Un client heureux, cela passe par un salarié heureux : ce n’est pas une simple déclaration de principe, qui s’inscrirait dans la mode actuelle des philosophies du bonheur, mais une forme d’organisation de l’entreprise, qui l’engage de la base au sommet.

La Symétrie des attentions, besoin vital de l’être humain

Lorsque, à l’Académie du Service, nous avons élaboré le concept de Symétrie des attentions, nous partions d’une réflexion de simple bon sens : des salariés mal considérés par leur entreprise ne peuvent pas accorder aux clients toute l’attention qu’ils méritent. L’entreprise est dès lors perdante sur toute la ligne : productivité en berne, clients mécontents. À une époque où la concurrence entre les entreprises se joue au moins autant sur les services que sur les produits, cette situation devient un facteur de risque essentiel. D’où la conviction que nous nous sommes forgés : un client heureux, cela passe par un salarié heureux. Ce n’est pas une simple déclaration de principe, qui s’inscrirait dans la mode actuelle des philosophies du bonheur. C’est une forme d’organisation de l’entreprise, qui l’engage de la base au sommet.
Mais la Symétrie des attentions plonge également au plus profond de la nature humaine. C’est ce que nous a rappelé le philosophe Luc Ferry, qui clôturait notre colloque « Cultures Services », le 25 septembre dernier. L’être humain est traversé par deux attitudes fondatrices : le narcissisme et l’altruisme. Pour Luc Ferry, le narcissisme est un mythe destructeur, « le plus détestable de la mythologie grecque », puisque qu’il revient à ne valoriser que la beauté extérieure. Narcisse se consume dans l’amour qu’il se porte à lui-même, un amour impossible, qui le conduira à en mourir. Le narcissisme est pourtant une valeur montante dans la société d’aujourd’hui, où chacun est invité à se mettre en scène sur les réseaux sociaux. La profusion de livres et de conférences sur la recherche d’un bonheur individuel montre que cet appel est puissant. Il ne prédispose pas à l’attention aux autres. Il est probablement le fruit de la disparition des grandes causes ou des grandes utopies collectives, disparition qui conduit les hommes à se replier sur leur propre destin.
Mais ce courant est contrebalancé par notre tendance naturelle à l’altruisme, qu’Adam Smith, entre autres, a si bien théorisé au XVIIIe siècle. Que le moteur de cet altruisme soit le devoir, la foi, l’intérêt ou l’amour, importe peu. Il conduit les hommes à s’intéresser au sort des autres. C’est aussi un appel puissant, comme le prouve le développement des activités humanitaires ou les nouvelles théories économiques sur le partage et le bien commun.

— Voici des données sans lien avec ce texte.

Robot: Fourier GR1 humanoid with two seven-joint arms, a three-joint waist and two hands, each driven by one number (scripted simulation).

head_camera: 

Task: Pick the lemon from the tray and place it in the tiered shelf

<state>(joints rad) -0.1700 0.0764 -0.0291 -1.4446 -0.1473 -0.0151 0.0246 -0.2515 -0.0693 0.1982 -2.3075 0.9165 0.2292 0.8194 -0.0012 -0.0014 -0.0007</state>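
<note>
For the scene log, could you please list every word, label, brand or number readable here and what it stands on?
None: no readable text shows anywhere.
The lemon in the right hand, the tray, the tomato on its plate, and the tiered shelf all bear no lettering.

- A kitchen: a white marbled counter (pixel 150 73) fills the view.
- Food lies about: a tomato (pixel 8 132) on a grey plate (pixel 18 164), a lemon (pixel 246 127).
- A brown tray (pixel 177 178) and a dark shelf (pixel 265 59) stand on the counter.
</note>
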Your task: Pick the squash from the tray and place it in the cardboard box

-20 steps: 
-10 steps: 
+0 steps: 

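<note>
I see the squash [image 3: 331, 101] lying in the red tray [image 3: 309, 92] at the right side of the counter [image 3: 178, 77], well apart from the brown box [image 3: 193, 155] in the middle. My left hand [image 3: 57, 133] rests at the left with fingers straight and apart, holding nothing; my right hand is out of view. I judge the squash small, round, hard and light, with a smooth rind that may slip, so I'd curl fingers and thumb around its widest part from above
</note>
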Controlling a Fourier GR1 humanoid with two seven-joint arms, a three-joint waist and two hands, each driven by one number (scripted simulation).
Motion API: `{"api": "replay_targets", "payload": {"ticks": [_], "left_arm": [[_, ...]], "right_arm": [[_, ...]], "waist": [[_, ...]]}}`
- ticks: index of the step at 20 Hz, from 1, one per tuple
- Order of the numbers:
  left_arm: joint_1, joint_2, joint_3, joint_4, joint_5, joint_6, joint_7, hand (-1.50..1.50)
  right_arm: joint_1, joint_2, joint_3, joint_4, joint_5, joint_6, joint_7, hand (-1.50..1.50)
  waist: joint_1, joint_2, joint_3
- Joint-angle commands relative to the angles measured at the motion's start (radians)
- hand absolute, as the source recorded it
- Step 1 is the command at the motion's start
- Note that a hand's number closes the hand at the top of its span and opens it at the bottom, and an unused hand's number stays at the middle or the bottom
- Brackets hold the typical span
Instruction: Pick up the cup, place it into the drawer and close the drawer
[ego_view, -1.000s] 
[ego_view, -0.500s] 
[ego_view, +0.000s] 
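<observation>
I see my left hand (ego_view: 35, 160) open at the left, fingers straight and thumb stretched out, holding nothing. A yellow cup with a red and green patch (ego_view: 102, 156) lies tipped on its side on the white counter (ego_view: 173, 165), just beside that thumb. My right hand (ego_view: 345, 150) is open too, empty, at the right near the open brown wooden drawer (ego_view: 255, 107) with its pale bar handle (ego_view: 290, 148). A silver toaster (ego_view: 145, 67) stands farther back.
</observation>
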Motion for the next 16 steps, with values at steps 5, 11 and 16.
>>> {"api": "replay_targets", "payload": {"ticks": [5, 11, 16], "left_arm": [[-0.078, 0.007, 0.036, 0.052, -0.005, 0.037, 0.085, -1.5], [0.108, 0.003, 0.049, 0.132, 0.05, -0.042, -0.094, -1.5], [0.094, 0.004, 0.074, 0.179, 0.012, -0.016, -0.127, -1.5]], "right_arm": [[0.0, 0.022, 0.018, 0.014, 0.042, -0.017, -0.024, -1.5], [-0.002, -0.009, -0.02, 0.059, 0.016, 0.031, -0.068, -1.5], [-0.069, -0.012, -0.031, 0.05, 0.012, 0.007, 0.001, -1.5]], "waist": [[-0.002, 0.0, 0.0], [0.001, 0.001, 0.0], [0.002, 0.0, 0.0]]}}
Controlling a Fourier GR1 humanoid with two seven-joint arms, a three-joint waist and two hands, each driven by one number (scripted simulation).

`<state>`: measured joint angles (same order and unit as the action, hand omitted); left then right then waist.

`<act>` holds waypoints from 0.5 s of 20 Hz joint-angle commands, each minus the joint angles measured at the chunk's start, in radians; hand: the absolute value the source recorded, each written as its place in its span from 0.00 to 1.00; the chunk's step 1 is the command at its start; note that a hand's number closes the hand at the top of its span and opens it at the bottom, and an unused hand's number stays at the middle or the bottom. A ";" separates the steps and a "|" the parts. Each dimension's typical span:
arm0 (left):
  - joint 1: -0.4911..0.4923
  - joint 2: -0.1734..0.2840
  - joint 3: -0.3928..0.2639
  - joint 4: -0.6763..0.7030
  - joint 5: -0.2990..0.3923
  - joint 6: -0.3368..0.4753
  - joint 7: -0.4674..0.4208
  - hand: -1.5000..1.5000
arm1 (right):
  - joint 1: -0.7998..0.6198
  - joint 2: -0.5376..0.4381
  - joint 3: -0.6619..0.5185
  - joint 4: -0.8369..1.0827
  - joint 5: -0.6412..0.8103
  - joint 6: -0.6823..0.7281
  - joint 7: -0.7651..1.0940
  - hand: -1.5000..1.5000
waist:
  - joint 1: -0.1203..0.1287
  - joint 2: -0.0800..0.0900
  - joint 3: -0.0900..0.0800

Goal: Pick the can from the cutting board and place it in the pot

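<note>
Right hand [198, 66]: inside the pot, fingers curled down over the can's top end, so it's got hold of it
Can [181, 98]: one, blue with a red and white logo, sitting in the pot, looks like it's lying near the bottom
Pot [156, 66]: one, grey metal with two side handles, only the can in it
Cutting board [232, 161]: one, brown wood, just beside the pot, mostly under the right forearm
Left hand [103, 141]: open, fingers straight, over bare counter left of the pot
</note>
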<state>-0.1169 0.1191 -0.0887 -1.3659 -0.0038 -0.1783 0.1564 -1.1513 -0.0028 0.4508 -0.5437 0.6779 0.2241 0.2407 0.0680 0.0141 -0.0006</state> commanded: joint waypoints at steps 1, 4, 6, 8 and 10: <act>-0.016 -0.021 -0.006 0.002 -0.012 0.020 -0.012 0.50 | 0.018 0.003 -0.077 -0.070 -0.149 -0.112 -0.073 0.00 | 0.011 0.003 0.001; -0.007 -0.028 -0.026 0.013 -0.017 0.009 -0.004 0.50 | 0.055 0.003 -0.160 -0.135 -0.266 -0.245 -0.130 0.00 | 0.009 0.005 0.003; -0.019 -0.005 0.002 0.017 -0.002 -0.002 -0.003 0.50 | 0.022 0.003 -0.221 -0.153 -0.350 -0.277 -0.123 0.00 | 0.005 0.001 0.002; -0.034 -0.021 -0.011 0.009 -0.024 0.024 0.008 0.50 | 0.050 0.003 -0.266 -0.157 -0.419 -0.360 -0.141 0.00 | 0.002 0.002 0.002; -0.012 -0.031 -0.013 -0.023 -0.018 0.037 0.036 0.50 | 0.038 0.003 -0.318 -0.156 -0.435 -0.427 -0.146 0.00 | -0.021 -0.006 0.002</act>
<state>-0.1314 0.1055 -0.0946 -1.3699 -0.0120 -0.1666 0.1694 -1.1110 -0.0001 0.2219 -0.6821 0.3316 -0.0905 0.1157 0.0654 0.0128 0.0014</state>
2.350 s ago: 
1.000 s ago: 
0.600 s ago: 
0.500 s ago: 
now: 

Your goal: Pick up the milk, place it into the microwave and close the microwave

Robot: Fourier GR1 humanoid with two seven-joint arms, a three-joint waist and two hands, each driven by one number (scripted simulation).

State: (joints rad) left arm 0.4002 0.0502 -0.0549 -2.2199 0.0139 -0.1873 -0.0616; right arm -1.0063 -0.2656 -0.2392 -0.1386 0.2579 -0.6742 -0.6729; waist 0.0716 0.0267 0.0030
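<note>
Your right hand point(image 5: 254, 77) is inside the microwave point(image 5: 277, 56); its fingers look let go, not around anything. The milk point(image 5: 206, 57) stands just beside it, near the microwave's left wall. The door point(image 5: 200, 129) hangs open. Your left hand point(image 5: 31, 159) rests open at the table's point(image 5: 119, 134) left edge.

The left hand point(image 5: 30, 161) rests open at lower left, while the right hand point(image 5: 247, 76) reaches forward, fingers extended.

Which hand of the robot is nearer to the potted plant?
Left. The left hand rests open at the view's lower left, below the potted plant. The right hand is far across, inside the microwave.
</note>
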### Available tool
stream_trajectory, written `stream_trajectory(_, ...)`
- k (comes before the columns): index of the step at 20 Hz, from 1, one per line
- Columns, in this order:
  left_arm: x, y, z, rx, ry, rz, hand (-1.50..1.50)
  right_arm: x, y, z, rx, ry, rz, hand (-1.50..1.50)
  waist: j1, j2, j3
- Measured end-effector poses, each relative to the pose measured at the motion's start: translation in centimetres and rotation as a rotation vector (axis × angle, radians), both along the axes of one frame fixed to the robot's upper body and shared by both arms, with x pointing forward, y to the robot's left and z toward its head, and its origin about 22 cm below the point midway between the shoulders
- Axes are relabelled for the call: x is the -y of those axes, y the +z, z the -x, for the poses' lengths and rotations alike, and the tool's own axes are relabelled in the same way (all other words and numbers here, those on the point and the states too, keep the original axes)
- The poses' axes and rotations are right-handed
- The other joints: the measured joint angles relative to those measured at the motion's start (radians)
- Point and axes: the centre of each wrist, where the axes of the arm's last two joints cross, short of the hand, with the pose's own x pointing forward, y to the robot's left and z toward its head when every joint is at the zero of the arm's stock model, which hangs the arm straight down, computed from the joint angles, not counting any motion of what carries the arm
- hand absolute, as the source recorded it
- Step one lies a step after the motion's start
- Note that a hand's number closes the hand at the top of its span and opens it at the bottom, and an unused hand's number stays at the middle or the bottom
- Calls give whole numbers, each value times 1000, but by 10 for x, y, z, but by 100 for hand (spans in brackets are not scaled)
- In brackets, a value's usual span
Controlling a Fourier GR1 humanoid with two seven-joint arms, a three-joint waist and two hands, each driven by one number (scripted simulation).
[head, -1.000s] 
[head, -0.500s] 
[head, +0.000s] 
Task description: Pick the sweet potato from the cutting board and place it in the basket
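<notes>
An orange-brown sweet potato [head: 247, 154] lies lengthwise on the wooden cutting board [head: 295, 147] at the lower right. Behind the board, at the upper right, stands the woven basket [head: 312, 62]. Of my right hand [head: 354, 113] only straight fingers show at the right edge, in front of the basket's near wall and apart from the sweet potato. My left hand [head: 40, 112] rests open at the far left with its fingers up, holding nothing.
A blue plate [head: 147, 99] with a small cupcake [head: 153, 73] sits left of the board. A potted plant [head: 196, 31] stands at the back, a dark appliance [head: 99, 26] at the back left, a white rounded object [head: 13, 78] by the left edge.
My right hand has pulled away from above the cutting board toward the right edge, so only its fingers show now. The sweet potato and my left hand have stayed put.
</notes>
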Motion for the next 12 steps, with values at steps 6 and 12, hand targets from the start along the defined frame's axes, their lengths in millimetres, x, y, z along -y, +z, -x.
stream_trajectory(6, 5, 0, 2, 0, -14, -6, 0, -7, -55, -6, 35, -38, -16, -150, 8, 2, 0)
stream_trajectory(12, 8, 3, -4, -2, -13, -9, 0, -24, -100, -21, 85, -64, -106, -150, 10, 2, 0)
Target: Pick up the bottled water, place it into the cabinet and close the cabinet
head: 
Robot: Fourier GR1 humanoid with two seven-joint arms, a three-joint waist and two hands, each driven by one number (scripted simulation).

Réconcillier narcissisme et altruisme

La question, fort bien posée par Luc Ferry, est de réconcilier narcissisme et altruisme. Cette démarche est au cœur de la Symétrie des attentions : penser à soi et à son bonheur, mais en même temps, accorder aux autres l’attention dont ils ont besoin. C’est ce qu’Emmanuel Kant nommait « la pensée élargie », c’est-à-dire la faculté de l’homme à se mettre à la place des autres, à penser pour l’autre. Pour Luc Ferry, cette faculté est en réalité ce qui distingue essentiellement l’homme de l’animal et non, comme on l’écrit souvent, l’intelligence, la sensibilité ou le langage. Cette « morale de l’autre », l’homme est la seule créature vivante de l’univers à la développer. C’est ainsi que l’on peut voir des hommes se soucier du sort des baleines, par exemple, mais que l’inverse ne se produira jamais.
La Symétrie des attentions, c’est précisément se mettre à la place de l’autre, penser l’autre comme aussi important que soi. C’est traiter le salarié comme s’il était un client, c’est se mettre à la place du client lorsque l’on est salarié. C’est une façon d’élargir son horizon, de se montrer profondément humain. Des aspirations dont la nécessité est plus évidente que jamais dans cette période de doutes, d’incertitudes et de repli sur soi que nous impose la Covid-19.